> **WHAT THE TASK ASKS**: As the lines appear below, please set them down exactly, starting at the first and finishing with the one containing "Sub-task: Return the".

> **Items from a data source**:
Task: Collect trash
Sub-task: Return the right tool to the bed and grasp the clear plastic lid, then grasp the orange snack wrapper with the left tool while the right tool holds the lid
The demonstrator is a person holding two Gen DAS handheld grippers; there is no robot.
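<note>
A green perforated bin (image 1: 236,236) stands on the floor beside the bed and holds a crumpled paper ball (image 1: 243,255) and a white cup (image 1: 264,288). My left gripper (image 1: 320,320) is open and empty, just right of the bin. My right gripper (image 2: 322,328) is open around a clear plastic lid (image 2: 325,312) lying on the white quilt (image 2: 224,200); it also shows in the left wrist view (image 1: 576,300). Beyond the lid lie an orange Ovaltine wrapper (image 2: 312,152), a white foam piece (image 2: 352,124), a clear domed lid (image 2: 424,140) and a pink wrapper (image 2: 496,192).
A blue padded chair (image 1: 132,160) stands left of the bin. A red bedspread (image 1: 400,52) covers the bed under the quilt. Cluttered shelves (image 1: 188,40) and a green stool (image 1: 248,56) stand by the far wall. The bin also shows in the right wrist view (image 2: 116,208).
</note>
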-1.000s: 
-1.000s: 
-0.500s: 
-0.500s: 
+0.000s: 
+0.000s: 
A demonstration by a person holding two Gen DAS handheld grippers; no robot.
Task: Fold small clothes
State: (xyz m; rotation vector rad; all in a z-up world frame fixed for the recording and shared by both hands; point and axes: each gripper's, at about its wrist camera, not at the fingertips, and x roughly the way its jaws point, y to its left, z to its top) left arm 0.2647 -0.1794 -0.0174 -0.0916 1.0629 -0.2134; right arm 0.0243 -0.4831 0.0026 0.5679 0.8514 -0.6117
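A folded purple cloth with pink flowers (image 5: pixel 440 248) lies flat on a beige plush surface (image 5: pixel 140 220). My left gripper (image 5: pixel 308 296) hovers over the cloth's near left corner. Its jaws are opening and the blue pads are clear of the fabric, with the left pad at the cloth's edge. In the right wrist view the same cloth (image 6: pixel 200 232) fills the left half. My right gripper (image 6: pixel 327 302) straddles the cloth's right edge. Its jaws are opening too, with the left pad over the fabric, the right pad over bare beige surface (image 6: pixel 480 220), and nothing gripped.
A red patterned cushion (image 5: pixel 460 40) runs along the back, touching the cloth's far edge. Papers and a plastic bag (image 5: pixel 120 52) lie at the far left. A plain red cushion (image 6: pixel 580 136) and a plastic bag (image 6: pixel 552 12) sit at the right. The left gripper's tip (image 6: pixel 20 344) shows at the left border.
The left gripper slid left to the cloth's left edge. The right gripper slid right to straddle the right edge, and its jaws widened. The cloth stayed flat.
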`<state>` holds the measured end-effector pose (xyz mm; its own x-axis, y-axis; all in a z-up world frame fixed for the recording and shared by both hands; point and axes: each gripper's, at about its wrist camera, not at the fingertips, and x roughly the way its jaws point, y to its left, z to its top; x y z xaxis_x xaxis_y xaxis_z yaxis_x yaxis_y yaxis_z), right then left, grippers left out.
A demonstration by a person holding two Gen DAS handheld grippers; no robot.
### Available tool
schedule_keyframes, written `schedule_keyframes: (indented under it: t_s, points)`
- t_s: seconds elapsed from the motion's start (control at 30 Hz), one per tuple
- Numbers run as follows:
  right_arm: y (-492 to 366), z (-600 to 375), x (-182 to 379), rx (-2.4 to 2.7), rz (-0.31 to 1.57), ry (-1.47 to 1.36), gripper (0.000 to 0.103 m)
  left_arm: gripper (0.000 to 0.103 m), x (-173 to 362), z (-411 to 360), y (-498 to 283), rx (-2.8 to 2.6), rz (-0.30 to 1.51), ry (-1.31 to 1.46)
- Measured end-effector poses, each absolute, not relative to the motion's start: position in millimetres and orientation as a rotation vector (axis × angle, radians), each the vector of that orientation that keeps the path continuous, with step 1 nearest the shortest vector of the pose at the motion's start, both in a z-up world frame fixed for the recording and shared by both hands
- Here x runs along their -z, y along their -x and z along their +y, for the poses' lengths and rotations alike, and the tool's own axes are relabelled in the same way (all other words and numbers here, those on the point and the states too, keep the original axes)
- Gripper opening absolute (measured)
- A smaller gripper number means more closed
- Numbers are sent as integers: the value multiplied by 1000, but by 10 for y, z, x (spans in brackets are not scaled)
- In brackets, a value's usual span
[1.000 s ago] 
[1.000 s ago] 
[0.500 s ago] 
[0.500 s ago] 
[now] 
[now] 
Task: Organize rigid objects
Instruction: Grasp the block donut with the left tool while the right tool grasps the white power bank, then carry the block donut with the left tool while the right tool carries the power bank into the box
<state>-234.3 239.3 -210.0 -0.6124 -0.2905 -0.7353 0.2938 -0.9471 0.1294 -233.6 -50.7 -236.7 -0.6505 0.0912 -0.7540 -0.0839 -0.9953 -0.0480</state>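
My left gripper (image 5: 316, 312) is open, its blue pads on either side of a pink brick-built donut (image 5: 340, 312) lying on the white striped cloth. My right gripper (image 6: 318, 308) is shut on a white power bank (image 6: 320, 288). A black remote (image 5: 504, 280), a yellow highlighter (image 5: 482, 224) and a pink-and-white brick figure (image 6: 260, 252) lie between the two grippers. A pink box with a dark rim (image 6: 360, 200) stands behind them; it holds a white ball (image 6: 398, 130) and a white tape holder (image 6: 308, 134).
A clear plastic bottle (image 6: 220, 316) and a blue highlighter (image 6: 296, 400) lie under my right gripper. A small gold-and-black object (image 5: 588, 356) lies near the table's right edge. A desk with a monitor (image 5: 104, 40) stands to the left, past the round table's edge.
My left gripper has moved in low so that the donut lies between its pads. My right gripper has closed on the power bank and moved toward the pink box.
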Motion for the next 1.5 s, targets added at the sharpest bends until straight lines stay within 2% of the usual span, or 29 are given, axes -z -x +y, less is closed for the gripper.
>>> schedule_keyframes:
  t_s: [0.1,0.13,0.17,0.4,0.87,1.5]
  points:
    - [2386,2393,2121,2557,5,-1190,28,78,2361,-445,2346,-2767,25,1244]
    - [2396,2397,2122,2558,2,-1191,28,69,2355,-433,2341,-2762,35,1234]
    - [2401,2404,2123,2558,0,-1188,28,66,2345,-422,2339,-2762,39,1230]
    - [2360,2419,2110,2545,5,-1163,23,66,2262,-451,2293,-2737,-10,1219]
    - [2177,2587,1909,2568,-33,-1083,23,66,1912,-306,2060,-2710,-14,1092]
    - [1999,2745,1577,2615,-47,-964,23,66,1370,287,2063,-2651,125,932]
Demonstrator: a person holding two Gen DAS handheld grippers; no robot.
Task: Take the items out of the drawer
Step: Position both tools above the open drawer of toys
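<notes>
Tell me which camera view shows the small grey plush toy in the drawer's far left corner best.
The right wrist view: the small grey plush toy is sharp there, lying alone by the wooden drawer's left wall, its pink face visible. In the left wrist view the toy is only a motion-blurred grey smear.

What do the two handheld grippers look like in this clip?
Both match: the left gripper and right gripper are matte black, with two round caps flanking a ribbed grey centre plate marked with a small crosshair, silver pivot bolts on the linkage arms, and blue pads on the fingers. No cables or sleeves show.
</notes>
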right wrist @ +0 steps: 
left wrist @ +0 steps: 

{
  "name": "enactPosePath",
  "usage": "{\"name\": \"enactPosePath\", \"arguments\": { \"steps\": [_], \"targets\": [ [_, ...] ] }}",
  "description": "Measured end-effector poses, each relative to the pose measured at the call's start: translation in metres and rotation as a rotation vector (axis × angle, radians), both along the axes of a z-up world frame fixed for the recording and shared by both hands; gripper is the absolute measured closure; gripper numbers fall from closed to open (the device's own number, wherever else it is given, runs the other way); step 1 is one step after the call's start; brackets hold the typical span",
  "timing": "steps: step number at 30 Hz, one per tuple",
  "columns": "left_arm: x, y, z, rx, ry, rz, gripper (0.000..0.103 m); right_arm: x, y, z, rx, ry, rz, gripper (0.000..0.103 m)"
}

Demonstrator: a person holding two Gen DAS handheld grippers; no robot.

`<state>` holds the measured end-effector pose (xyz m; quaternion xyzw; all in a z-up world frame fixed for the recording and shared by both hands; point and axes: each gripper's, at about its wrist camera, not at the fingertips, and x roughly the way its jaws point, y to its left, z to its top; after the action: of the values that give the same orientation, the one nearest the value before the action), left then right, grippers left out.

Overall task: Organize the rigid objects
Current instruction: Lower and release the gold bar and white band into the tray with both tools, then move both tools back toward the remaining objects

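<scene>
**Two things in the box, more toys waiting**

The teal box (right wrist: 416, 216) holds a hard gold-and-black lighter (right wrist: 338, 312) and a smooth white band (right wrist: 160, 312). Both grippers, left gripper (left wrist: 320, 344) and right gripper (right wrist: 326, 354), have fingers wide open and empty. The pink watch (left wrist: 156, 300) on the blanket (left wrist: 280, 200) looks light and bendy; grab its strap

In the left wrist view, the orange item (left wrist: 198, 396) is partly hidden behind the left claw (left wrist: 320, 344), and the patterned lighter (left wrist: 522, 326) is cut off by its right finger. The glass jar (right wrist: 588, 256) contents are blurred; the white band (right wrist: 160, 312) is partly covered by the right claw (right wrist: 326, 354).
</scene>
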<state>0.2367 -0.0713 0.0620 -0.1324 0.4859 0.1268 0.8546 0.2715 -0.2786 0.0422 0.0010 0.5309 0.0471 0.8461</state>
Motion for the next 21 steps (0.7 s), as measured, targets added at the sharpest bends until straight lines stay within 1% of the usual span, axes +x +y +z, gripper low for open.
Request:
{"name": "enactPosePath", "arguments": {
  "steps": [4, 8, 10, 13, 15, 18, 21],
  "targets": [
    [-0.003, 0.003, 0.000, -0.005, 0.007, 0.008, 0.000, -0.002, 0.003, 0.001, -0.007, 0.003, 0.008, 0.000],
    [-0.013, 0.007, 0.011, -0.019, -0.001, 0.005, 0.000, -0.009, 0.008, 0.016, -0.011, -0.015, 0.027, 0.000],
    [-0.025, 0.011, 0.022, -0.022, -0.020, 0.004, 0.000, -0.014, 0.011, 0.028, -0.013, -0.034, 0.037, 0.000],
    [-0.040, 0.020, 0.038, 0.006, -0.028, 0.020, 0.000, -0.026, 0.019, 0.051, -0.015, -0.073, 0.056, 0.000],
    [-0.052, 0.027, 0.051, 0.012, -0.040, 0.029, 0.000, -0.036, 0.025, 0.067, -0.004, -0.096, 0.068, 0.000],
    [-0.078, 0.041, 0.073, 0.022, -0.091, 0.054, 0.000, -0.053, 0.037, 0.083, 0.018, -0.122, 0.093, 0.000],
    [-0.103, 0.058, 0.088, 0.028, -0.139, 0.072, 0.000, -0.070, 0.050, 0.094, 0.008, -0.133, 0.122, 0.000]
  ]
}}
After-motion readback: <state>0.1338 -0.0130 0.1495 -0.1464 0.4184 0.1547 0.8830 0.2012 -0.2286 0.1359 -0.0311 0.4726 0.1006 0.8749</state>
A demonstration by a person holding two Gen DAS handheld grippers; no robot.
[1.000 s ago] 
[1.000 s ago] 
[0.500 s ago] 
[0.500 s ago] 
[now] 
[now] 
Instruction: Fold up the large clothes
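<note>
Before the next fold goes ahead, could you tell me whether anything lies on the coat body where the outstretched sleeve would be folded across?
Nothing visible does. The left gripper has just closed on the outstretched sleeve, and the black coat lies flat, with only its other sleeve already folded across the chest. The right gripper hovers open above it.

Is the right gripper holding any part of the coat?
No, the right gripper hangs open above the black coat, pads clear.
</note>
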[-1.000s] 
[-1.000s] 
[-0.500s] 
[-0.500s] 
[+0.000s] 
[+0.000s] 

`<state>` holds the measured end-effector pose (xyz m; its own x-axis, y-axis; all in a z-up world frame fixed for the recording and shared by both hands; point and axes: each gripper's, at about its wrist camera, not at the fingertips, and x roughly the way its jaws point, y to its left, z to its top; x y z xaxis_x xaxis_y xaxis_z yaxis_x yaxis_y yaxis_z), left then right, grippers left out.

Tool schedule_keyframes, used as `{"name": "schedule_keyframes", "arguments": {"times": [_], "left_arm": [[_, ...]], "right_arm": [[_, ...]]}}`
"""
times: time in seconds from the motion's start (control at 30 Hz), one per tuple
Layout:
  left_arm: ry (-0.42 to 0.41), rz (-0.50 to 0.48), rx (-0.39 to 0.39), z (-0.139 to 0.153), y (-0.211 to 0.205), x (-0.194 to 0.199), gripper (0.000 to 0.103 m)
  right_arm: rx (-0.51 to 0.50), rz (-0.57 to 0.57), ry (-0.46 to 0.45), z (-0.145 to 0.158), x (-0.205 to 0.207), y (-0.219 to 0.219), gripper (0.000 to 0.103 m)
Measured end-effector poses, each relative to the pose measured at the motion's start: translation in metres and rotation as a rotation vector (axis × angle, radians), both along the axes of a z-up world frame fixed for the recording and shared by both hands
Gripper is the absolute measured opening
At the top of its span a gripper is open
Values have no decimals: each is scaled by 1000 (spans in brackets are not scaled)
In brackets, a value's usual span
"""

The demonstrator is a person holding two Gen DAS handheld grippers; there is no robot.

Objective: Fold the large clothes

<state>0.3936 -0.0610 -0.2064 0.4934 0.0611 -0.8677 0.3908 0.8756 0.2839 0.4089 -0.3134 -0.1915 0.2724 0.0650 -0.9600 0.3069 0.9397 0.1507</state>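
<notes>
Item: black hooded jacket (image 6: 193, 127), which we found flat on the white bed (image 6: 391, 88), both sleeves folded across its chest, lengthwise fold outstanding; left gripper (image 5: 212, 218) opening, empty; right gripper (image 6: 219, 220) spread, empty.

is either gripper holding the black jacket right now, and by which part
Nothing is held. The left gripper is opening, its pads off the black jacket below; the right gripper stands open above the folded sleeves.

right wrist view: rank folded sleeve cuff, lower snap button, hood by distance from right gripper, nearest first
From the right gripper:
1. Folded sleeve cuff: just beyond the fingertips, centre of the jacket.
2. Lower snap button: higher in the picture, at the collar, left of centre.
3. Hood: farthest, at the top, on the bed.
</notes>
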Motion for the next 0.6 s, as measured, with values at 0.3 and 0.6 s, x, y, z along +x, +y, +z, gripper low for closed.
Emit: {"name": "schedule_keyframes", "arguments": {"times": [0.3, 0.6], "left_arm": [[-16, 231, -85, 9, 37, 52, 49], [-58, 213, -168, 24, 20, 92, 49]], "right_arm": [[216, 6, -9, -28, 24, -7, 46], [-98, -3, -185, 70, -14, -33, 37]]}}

> **ANSWER SPACE**:
Task: Collect trash
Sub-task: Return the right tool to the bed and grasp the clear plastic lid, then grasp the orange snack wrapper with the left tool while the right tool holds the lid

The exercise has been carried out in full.